Azithromycin attenuates airway inflammation in a mouse model of viral bronchiolitis

Avraham Beigelman, Cassandra L Mikols, Sean P Gunsten, Carolyn L Cannon, Steven L Brody, Michael J Walter, Avraham Beigelman, Cassandra L Mikols, Sean P Gunsten, Carolyn L Cannon, Steven L Brody, Michael J Walter

Abstract

Background: Viral bronchiolitis is the leading cause of hospitalization in young infants. It is associated with the development of childhood asthma and contributes to morbidity and mortality in the elderly. Currently no therapies effectively attenuate inflammation during the acute viral infection, or prevent the risk of post-viral asthma. We hypothesized that early treatment of a paramyxoviral bronchiolitis with azithromycin would attenuate acute and chronic airway inflammation.

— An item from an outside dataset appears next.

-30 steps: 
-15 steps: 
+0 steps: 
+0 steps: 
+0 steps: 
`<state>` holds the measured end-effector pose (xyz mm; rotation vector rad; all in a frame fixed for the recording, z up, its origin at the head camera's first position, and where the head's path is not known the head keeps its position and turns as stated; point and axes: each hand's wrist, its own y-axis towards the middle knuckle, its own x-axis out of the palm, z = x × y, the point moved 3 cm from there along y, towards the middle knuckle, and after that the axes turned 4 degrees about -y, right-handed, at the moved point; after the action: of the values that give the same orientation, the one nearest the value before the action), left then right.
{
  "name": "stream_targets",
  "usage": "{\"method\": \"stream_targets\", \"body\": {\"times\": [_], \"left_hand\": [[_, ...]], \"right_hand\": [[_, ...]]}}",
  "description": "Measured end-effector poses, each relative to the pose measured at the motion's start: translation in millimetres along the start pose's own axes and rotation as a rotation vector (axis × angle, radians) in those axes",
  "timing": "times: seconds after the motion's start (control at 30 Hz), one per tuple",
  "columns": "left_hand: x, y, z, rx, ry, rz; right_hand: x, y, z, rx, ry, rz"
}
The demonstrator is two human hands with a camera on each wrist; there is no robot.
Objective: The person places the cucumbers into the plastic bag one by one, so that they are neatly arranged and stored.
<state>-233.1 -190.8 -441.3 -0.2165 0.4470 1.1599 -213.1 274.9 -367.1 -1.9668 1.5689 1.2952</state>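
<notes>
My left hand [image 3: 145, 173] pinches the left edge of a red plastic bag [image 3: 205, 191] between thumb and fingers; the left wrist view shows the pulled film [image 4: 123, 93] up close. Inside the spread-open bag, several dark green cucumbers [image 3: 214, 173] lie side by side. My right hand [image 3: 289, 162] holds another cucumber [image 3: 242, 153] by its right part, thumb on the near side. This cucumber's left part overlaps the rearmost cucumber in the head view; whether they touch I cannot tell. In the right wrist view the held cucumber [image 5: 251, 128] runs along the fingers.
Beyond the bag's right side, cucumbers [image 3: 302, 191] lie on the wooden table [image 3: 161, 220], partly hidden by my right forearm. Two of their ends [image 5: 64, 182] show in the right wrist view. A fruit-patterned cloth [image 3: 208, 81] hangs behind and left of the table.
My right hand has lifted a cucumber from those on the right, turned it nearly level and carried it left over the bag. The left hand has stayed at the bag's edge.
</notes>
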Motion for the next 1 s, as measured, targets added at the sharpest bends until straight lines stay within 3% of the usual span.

Methods: Mice were inoculated with parainfluenza type 1, Sendai Virus (SeV), and treated daily with PBS or azithromycin for 7 days post-inoculation. On day 8 and 21 we assessed airway inflammation in lung tissue, and quantified immune cells and inflammatory mediators in bronchoalveolar lavage (BAL).

Results: Compared to treatment with PBS, azithromycin significantly attenuated post-viral weight loss. During the peak of acute inflammation (day 8), azithromycin decreased total leukocyte accumulation in the lung tissue and BAL, with the largest fold-reduction in BAL neutrophils. This decreased inflammation was independent of changes in viral load. Azithromycin significantly attenuated the concentration of BAL inflammatory mediators and enhanced resolution of chronic airway inflammation evident by decreased BAL inflammatory mediators on day 21.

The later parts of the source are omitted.